* EXERCISE:
Write out every line from the listing below where the string "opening" is found.

————

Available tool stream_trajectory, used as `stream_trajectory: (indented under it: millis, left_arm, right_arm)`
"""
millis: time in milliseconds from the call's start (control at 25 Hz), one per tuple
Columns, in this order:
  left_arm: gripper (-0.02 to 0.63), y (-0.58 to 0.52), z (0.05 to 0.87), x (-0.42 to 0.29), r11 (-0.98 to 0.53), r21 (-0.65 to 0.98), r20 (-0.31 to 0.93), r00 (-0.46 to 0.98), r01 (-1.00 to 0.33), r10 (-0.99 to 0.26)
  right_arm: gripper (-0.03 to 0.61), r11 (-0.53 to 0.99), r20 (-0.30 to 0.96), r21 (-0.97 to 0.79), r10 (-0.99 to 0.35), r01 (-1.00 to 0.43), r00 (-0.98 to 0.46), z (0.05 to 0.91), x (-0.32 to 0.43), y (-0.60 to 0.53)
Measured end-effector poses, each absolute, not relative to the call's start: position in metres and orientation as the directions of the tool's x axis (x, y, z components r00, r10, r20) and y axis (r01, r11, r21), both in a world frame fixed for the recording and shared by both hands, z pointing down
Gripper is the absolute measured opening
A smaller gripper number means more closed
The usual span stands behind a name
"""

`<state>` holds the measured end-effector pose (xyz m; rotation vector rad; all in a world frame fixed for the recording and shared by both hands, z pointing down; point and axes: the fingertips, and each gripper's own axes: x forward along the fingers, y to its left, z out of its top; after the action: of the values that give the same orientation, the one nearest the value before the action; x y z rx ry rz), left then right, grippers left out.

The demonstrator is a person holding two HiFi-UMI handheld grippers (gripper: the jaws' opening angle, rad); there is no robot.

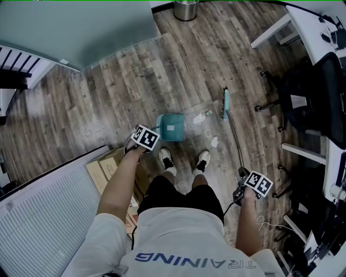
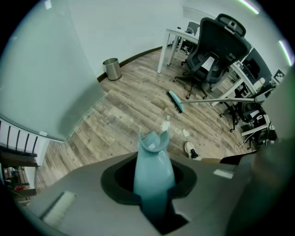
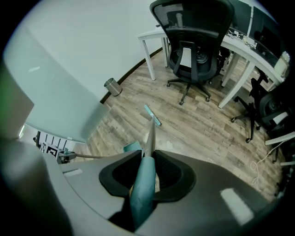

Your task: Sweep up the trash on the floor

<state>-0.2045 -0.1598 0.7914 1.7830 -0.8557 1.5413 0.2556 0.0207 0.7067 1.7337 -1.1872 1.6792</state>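
Trash sits between our two tools: a clear plastic bottle [image 1: 201, 117] and a crumpled white paper scrap [image 1: 214, 142] lie on the grey-brown wood-plank floor [image 1: 108, 92], just ahead of our shoes [image 1: 203, 160]. To their left stands the teal plastic dustpan [image 1: 172, 127]. Its upright handle is clamped between the jaws of our left gripper [image 1: 141, 145], which points straight down. To the right of the trash and a little further out rests the teal brush head [image 1: 226, 104] of the long metal-shafted broom [image 1: 236, 142]. Its shaft runs back toward us to a teal grip, on which our right gripper [image 1: 253, 188] is closed.

The coming stroke, as we judge it, must draw the brush leftward across the bottle and the scrap toward the pan, which is nearer to the bottle than to the scrap. We see no litter in the dustpan, only a pale label. A round steel waste bin [image 1: 185, 10] stands well apart at the far end of the floor, and we cannot see into it.
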Motion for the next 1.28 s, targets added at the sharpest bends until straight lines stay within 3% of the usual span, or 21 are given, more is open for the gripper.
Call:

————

* EXERCISE ANSWER:
Gripper is the absolute measured opening
The demonstrator is a person holding two HiFi-UMI handheld grippers (gripper: the jaws' opening angle, rad); there is no robot.

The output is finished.